**Task description:** Nothing in the records should differ when they are repeated. Restate them word for word.
┄┄┄┄┄┄┄┄┄┄┄┄┄┄┄┄┄┄┄┄
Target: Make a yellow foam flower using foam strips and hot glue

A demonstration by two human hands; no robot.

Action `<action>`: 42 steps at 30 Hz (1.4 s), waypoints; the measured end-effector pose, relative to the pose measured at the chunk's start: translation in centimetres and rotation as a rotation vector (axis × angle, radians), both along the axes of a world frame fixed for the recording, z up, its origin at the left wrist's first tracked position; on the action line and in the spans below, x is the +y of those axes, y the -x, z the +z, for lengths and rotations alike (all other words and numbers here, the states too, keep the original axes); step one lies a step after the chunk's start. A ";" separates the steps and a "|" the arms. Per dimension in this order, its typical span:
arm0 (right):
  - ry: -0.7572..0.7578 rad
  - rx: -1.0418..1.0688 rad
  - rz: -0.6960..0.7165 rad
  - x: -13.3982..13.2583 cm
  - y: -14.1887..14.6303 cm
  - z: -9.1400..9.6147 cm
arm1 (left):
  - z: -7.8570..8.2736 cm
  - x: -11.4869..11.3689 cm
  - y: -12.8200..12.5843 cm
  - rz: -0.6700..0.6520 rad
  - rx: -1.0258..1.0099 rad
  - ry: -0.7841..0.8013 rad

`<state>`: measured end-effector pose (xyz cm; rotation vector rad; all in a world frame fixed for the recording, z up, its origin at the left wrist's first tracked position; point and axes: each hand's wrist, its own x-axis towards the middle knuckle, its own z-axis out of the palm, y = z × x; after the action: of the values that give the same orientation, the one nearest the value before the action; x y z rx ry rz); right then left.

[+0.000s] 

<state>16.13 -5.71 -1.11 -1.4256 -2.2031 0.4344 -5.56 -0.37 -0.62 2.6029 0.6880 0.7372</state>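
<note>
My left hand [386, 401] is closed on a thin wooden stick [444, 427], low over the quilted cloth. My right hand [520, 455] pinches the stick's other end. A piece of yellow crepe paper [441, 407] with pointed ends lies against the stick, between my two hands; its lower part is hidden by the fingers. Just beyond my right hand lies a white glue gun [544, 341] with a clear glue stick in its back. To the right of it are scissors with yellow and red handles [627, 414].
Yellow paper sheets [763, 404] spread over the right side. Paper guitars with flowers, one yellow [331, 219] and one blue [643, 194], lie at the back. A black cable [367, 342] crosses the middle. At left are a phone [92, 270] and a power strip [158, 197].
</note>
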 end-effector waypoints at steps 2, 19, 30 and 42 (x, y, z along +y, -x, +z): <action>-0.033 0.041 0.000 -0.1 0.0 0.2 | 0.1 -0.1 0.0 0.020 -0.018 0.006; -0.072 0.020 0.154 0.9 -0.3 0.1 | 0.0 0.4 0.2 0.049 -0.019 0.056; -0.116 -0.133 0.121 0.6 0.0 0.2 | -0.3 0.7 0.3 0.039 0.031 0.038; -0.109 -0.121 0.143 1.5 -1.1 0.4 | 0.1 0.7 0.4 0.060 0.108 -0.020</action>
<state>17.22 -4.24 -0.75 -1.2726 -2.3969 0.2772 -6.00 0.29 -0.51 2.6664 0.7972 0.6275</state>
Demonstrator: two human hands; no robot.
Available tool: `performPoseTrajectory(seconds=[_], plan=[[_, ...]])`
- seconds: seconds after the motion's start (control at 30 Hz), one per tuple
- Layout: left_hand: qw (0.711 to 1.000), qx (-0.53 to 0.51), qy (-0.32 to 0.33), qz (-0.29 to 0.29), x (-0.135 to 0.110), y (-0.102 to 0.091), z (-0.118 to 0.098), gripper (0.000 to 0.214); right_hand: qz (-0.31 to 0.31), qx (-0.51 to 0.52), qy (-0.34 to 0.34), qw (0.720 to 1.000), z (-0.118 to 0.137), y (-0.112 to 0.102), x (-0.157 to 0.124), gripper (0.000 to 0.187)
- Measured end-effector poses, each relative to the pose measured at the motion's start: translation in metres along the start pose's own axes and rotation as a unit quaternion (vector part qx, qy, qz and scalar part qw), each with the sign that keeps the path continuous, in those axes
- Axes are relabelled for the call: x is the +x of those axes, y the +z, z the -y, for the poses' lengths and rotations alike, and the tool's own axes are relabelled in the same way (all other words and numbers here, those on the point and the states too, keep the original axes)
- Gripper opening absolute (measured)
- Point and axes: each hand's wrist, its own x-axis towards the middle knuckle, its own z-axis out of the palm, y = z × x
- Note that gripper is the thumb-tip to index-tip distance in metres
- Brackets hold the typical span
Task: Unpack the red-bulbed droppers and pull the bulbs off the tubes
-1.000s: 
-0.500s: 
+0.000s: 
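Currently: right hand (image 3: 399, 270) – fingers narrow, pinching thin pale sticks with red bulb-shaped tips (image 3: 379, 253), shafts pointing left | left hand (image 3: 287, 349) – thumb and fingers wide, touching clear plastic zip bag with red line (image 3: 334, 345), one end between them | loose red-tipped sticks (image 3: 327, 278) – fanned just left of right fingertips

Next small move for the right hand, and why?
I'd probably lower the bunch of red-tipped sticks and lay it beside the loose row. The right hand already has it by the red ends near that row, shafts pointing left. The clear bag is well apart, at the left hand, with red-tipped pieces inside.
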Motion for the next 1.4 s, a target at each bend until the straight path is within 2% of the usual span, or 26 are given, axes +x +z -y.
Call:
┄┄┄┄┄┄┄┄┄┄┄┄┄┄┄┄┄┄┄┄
**Written response:**
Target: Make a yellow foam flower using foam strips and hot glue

A demonstration by two human hands; no robot.

Action `<action>`: 42 steps at 30 Hz (1.4 s), waypoints; the measured end-effector pose, relative to the pose measured at the chunk's start: translation in centimetres and rotation as a rotation vector (axis × angle, radians), both along the axes of a world frame fixed for the recording, z up, its origin at the left wrist's first tracked position; on the action line and in the spans below, x is the +y of those axes, y the -x, z the +z, for lengths and rotations alike (all other words and numbers here, the states too, keep the original axes); step one lies a step after the chunk's start. A ";" separates the steps and a "|" the arms. Per dimension in this order, its typical span:
arm0 (right):
  - ry: -0.7572..0.7578 rad
  - rx: -1.0418..1.0688 rad
  - rz: -0.6960..0.7165 rad
  - x: -13.3982..13.2583 cm
  - y: -14.1887..14.6303 cm
  - z: -9.1400..9.6147 cm
arm1 (left):
  - z: -7.8570..8.2736 cm
  - x: -11.4869..11.3689 cm
  - y: -12.8200..12.5843 cm
  - rz: -0.6700..0.6520 rad
  - rx: -1.0258..1.0099 rad
  - ry: -0.7841..0.8013 rad

`<state>`: measured end-effector pose (xyz cm; rotation vector rad; all in a world frame fixed for the recording, z up, its origin at the left wrist's first tracked position; point and axes: each hand's wrist, its own x-axis towards the middle knuckle, its own z-axis out of the palm, y = z × x; after the action: of the values that give the same orientation, the one nearest the value before the action; x y z rx ry rz); right then left.

[+0.000s] 

<state>16.13 -5.71 -1.11 -1.4256 -2.2031 0.4344 -5.56 -0.37 -0.62 2.6029 0.6880 0.7372</state>
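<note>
My left hand [386, 401] is closed on a thin wooden stick [444, 427], low over the quilted cloth. My right hand [520, 455] pinches the stick's other end. A piece of yellow crepe paper [441, 407] with pointed ends lies against the stick, between my two hands; its lower part is hidden by the fingers. Just beyond my right hand lies a white glue gun [544, 341] with a clear glue stick in its back. To the right of it are scissors with yellow and red handles [627, 414].
Yellow paper sheets [763, 404] spread over the right side. Paper guitars with flowers, one yellow [331, 219] and one blue [643, 194], lie at the back. A black cable [367, 342] crosses the middle. At left are a phone [92, 270] and a power strip [158, 197].
</note>
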 end-effector waypoints at steps 2, 19, 30 and 42 (x, y, z along +y, -x, +z): <action>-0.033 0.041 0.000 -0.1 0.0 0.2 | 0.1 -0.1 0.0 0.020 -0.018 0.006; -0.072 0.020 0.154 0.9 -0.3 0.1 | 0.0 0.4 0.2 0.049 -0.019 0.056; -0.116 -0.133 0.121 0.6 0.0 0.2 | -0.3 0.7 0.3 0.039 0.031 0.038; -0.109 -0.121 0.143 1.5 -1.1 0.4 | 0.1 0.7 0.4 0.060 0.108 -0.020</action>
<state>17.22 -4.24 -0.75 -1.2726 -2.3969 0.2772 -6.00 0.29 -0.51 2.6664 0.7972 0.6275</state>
Demonstrator: two human hands; no robot.
Available tool: `performPoseTrajectory(seconds=[_], plan=[[_, ...]])`
- seconds: seconds after the motion's start (control at 30 Hz), one per tuple
- Layout: left_hand: qw (0.711 to 1.000), qx (-0.53 to 0.51), qy (-0.32 to 0.33), qz (-0.29 to 0.29), x (-0.135 to 0.110), y (-0.102 to 0.091), z (-0.118 to 0.098), gripper (0.000 to 0.214); right_hand: qz (-0.31 to 0.31), qx (-0.51 to 0.52), qy (-0.34 to 0.34), qw (0.720 to 1.000), z (-0.118 to 0.137), y (-0.112 to 0.102), x (-0.157 to 0.124), gripper (0.000 to 0.187)
- Measured end-effector poses, each relative to the pose measured at the motion's start: translation in metres along the start pose's own axes and rotation as a unit quaternion (vector part qx, qy, qz and scalar part qw), each with the sign that keeps the path continuous, in those axes
- Axes are relabelled for the call: x is the +x of those axes, y the +z, z the -y, for the poses' lengths and rotations alike, and the tool's own axes are relabelled in the same way (all other words and numbers here, those on the point and the states too, keep the original axes)
- Gripper opening absolute (measured)
- Point and axes: each hand's wrist, its own x-axis towards the middle knuckle, its own z-axis out of the palm, y = z × x
- Note that gripper is the thumb-tip to index-tip distance in metres
- Brackets hold the typical span
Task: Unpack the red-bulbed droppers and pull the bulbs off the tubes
-1.000s: 
-0.500s: 
+0.000s: 
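Currently: right hand (image 3: 399, 270) – fingers narrow, pinching thin pale sticks with red bulb-shaped tips (image 3: 379, 253), shafts pointing left | left hand (image 3: 287, 349) – thumb and fingers wide, touching clear plastic zip bag with red line (image 3: 334, 345), one end between them | loose red-tipped sticks (image 3: 327, 278) – fanned just left of right fingertips

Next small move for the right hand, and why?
I'd probably lower the bunch of red-tipped sticks and lay it beside the loose row. The right hand already has it by the red ends near that row, shafts pointing left. The clear bag is well apart, at the left hand, with red-tipped pieces inside.
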Motion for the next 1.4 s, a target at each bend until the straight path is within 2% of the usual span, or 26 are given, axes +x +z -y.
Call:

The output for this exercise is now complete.